Em 2021, a organização Repórteres Sem Fronteiras (RSF) classificou o Egito como um dos maiores carcereiros de jornalistas do mundo. Dos 180 países em 2021, o Egito ocupou o 166º lugar, depois da Líbia e da Guiné Equatorial. De acordo com a RSF, metade dos meios de comunicação no país pertencem ao governo ou está afiliada aos serviços de inteligência. O restante pertence a empresários pró-governo. Os poucos sites de imprensa independentes que ainda estão abertos foram bloqueados. Seus proprietários e editores foram presos e libertados pouco depois, como aconteceu com Mada Masr e Al-Manassa. Mais de 500 sites foram bloqueados no Egito e mais de 100 jornalistas foram presos desde 2014. A adoção de novos regulamentos, como a lei antiterrorismo, a lei do cibercrime, e a criação do Conselho Supremo de Regulação da Mídia suprimiram a liberdade de expressão e fecharam o caminho para uma imprensa livre. Essas novas leis e regulamentos afetaram o trabalho de jornalistas que correm o risco de serem acusados de pertencer a um grupo terrorista ou de espalhar notícias falsas. Para a comunidade internacional, o Egito nega a detenção de jornalistas pelo seu trabalho, o que é verdade até certo ponto porque a segurança egípcia tenta prender jornalistas sob acusações como a de pertencerem a grupos terroristas, mas sem vinculação direta ao seu trabalho jornalístico.
A análise da Airtable realizada neste projeto tenta refletir a situação em torno da tecnologia de monitoramento através de conteúdo on-line nos últimos anos. Podemos ver um objetivo repetido de restringir a liberdade dos espaços on-line e proibir qualquer narrativa paralela à oficial. Isso pode ser visto nas ordens do Procurador-Geral para estabelecer uma unidade para monitorar plataformas e atividades de rede social, contrariando artigos constitucionais que protegem a privacidade das pessoas e seu direito à liberdade de expressão.
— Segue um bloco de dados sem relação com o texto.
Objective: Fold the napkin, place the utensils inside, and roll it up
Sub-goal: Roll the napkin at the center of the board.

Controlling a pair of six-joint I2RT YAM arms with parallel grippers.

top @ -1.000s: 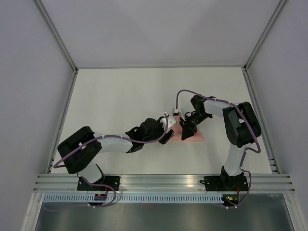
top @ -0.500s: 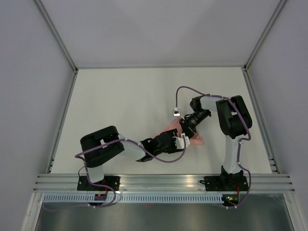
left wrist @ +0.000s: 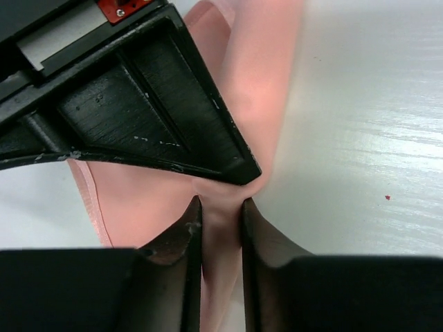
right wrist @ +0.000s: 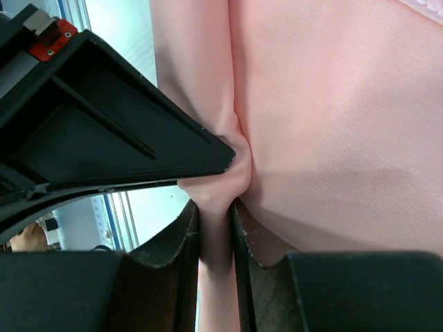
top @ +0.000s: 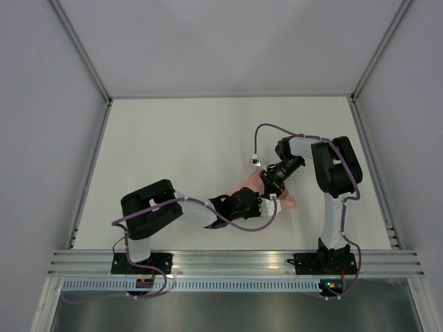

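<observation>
Pink napkin (top: 285,200) bunched on table (top: 173,138) just right of centre in top view, one fold clamped in left gripper (left wrist: 220,207), jaws nearly closed on it, another fold pinched in right gripper (right wrist: 214,207), jaws narrowly parted, grippers just beside each other

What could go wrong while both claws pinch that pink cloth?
The left gripper and right gripper each pinch only a narrow pleat of the napkin, so it might slip free. From above they sit very close together, so pulling apart could strain the cloth, or they could bump.
</observation>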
Ao monitorar as redes sociais, as autoridades visam ativistas ou oponentes e quaisquer atividades que possam atrair a atenção do público ou ser consideradas fora da estrutura tradicional do Egito, como o que aconteceu com os influenciadores do TikTok. Quase tudo poderia se encaixar em “segurança nacional” e “valores familiares”, desde processar uma vítima de violência sexual que usou as redes sociais como uma maneira de contar sua história em vez de protegê-la, até bloquear sites xiitas e denunciar YouTubers que falam sobre Bitcoin em seus canais.
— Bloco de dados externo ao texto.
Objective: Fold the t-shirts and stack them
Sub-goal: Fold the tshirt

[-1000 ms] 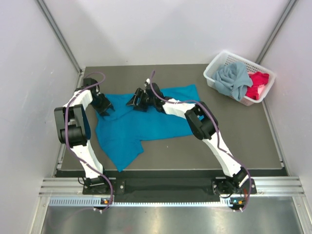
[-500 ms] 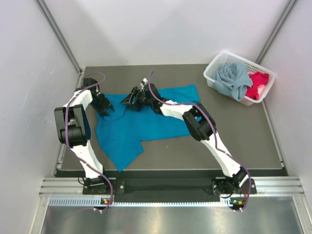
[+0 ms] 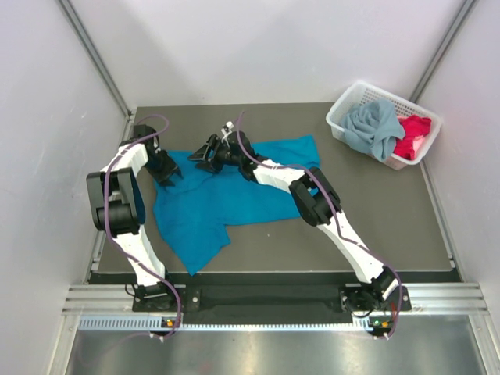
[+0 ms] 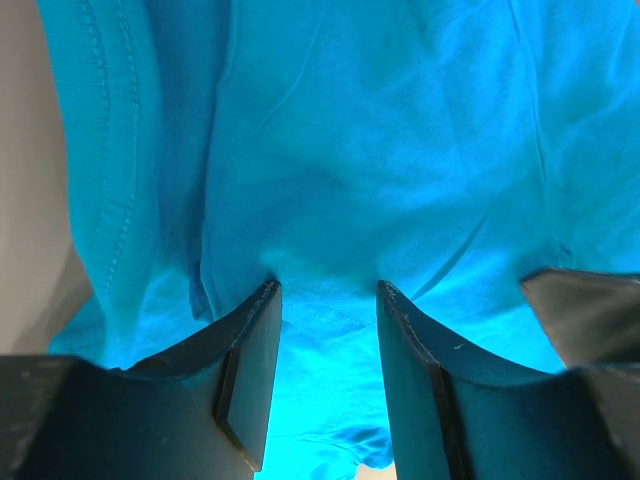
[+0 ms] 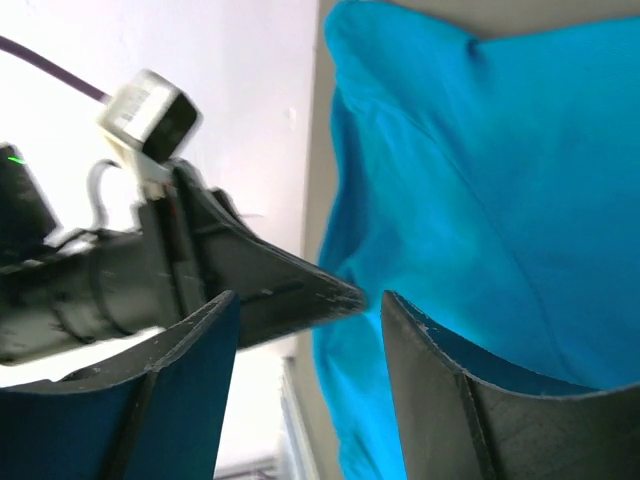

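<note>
A bright teal-blue t-shirt (image 3: 226, 195) lies spread and rumpled on the dark table, one corner hanging toward the near edge. My left gripper (image 3: 170, 176) is at the shirt's left edge. Its jaws (image 4: 328, 290) stand apart, tips down on the teal cloth (image 4: 380, 150), which shows between them. My right gripper (image 3: 205, 152) is open over the shirt's far left part, just right of the left gripper. In the right wrist view nothing sits between its fingers (image 5: 308, 298), and the teal cloth (image 5: 500, 180) lies beyond. A grey-blue t-shirt (image 3: 373, 129) and a red-pink t-shirt (image 3: 412, 134) lie bunched in the basket.
The white lattice basket (image 3: 351, 98) stands at the table's far right corner. The left arm (image 5: 120, 290) with its wrist camera shows close in the right wrist view. White walls close in both sides and the back of the table (image 3: 367, 234).
My right gripper has slid left and slightly farther along the shirt's top edge, closer to the left gripper. The left arm and the shirt have stayed put.
</note>
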### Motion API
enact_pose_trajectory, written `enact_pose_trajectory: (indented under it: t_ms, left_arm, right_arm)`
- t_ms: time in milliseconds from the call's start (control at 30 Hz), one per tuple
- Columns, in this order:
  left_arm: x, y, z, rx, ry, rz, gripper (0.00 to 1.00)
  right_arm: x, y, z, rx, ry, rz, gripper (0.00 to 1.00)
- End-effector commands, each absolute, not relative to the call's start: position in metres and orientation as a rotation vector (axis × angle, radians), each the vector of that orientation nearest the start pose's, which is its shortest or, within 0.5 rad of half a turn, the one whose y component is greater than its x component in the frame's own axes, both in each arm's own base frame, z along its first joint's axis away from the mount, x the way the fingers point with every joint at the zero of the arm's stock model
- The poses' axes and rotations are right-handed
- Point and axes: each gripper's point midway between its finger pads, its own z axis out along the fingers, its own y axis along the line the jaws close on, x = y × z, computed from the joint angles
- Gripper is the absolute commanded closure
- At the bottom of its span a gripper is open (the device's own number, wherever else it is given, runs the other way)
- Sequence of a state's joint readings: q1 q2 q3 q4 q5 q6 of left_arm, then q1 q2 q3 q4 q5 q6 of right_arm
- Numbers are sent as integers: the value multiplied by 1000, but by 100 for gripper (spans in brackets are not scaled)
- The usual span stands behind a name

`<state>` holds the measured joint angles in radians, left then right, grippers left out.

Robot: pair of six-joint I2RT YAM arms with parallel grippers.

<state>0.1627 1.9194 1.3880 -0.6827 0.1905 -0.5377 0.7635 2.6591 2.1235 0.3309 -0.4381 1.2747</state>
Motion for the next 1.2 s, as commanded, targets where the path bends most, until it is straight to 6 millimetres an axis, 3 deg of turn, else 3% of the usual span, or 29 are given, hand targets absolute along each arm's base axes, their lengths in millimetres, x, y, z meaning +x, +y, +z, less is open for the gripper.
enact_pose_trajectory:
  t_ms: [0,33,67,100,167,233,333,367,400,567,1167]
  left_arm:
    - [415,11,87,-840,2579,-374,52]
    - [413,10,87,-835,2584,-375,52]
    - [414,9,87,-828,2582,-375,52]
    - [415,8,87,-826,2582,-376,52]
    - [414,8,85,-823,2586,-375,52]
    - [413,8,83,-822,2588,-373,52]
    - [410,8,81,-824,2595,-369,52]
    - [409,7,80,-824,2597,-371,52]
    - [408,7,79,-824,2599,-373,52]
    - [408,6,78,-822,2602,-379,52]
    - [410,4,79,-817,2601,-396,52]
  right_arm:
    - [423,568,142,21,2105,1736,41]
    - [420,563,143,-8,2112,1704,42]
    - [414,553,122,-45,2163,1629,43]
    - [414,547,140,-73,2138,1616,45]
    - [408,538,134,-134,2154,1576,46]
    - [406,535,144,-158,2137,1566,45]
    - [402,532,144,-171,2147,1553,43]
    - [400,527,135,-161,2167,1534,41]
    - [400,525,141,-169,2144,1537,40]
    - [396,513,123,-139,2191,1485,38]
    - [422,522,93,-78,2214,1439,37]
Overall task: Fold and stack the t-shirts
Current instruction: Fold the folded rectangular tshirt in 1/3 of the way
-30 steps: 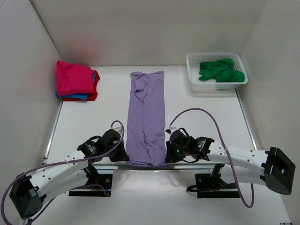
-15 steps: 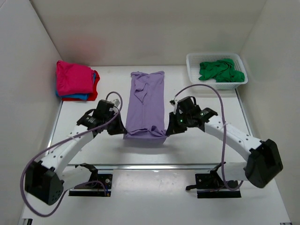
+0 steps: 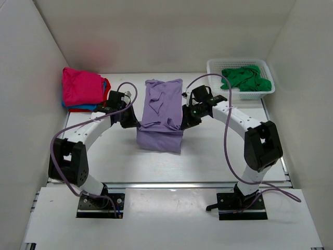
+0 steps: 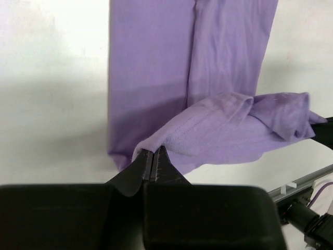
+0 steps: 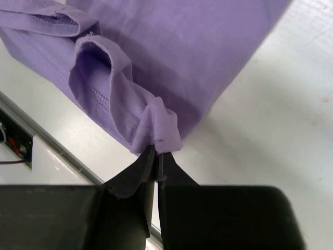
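Note:
The lilac t-shirt lies as a long strip in the middle of the table, its near end lifted and carried back over itself. My left gripper is shut on the hem's left corner; in the left wrist view the cloth drapes from the tips. My right gripper is shut on the right corner, which also shows in the right wrist view with the lilac cloth hanging from it. Folded magenta, blue and red shirts are stacked at the far left. A green shirt lies crumpled in the basket.
The white lattice basket stands at the far right corner. White walls enclose the table on three sides. A metal rail runs along the near edge.
Both grippers have carried the lilac shirt's near hem from the table's front edge back towards the far end, folding the shirt over itself. Both arms are stretched farther out.

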Controlling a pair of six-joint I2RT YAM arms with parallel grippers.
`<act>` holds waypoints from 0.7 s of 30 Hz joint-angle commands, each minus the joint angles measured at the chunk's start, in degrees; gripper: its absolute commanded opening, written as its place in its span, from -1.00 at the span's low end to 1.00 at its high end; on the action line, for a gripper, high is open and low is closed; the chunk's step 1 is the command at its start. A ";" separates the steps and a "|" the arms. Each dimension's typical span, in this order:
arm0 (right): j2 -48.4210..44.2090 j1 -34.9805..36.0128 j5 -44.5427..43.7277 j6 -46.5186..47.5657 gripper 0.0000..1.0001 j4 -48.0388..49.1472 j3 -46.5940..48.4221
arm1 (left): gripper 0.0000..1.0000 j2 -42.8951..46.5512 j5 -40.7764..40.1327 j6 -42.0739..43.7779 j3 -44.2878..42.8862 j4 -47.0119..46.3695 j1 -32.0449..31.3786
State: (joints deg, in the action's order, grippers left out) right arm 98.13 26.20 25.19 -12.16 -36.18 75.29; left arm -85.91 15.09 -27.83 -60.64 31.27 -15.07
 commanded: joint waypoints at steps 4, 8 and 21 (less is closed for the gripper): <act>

É difícil estimar as despesas do governo egípcio com importação e implementação de tecnologia de vigilância. Mesmo quando o governo anunciou a instalação de câmeras de CFTV e tecnologia de reconhecimento facial, essa declaração e notícia vieram sem explicação de qualquer medida de privacidade ou regulamentação para o seu uso. Um dos relatos na análise afirmou que, depois que uma fonte oficial anunciou o uso de câmeras de reconhecimento facial em ruas e estações de metrô, eles recuaram e se recusaram a comentar. Esta medida pode ser explicada à luz da preocupação de que esta declaração possa alarmar a comunidade global de direitos humanos sobre o uso egípcio desta tecnologia.
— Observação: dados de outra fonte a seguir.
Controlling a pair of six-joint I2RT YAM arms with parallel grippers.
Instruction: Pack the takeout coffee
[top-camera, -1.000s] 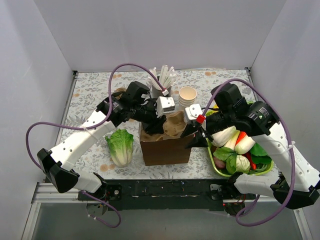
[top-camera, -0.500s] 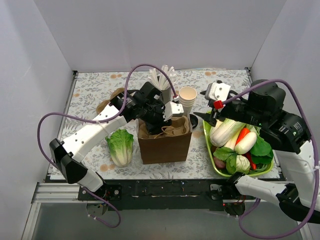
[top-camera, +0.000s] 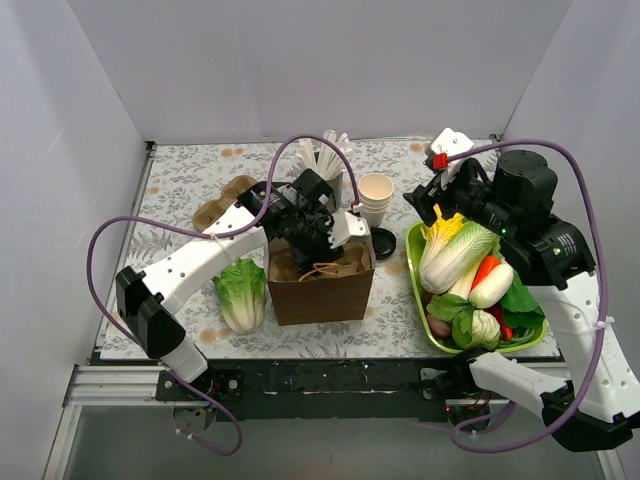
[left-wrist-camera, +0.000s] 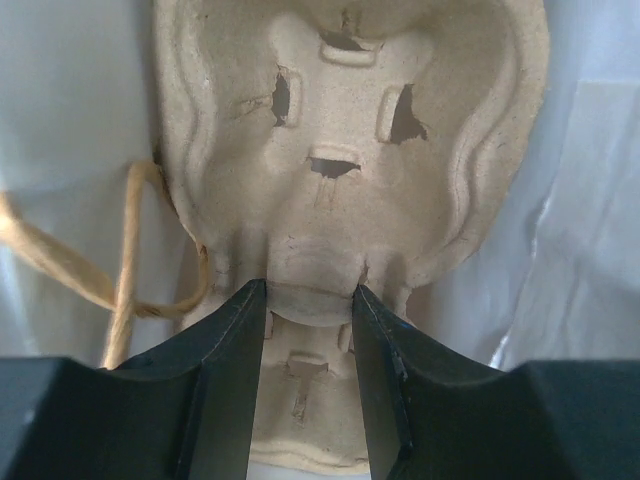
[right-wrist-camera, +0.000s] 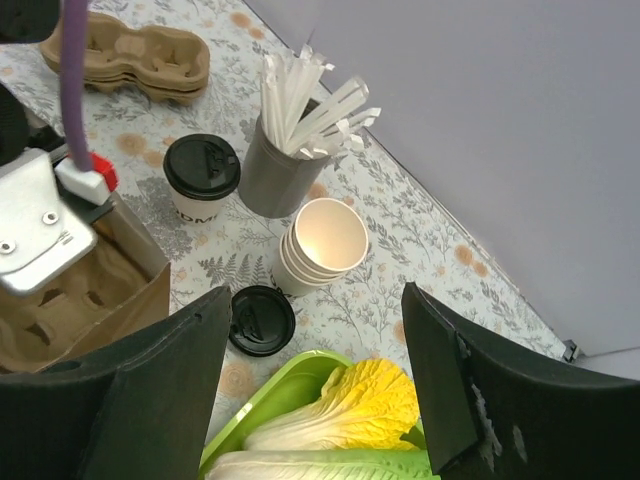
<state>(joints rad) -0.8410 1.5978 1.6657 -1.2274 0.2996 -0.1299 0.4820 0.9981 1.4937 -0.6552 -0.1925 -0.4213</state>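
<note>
The takeout coffee, a cream cup with a black lid, stands on the table between the brown paper bag and a grey cup of white sticks. In the top view my left arm hides it. My left gripper reaches into the bag's open top. In the left wrist view this gripper is shut on the rim of a pulp cup carrier inside the bag. My right gripper is wide open and empty, raised over the table's back right. In its wrist view this gripper hangs above a loose black lid.
A stack of lidless cups stands beside the stick cup. The loose lid lies right of the bag. A green tray of vegetables sits at the right. A napa cabbage lies left of the bag. Spare carriers lie at the back left.
My right gripper let go of the bag's right edge and drew up and back to the right. My left gripper lowered the carrier into the bag.
</note>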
Não faz sentido a comunidade internacional criticar a administração egípcia por violar os direitos das pessoas sem tomar medidas severas para acabar com tais práticas. Países como a Alemanha e os Estados Unidos denunciaram várias vezes o histórico do Egito em matéria de direitos humanos. No entanto, por outro lado, eles continuaram a fornecer o mesmo sistema com tecnologia de vigilância avançada sob a disposição de “proteção de fronteira”. A França tem fortes laços com os serviços de segurança e fornece a eles tecnologia inteligente usada para rastrear dissidência, espionar e prender pessoas LGBTQ+. Embora as forças de segurança tenham matado um dos seus cidadãos no Egito, a Itália só retirou o seu contrato de armas com o Egito após pressão da comunidade nacional e internacional. Não há culpa em países como a China, Rússia ou Israel por exportar essa tecnologia para o Egito. A verdadeira culpa deve recair sobre os Estados que se promovem enquanto pioneiros da liberdade e defensores dos direitos humanos. Ao mesmo tempo, não conseguem deixar de exportar a utilização bifacetada da tecnologia de vigilância para países autoritários para seu benefício econômico.
Leia o relatório completo aqui.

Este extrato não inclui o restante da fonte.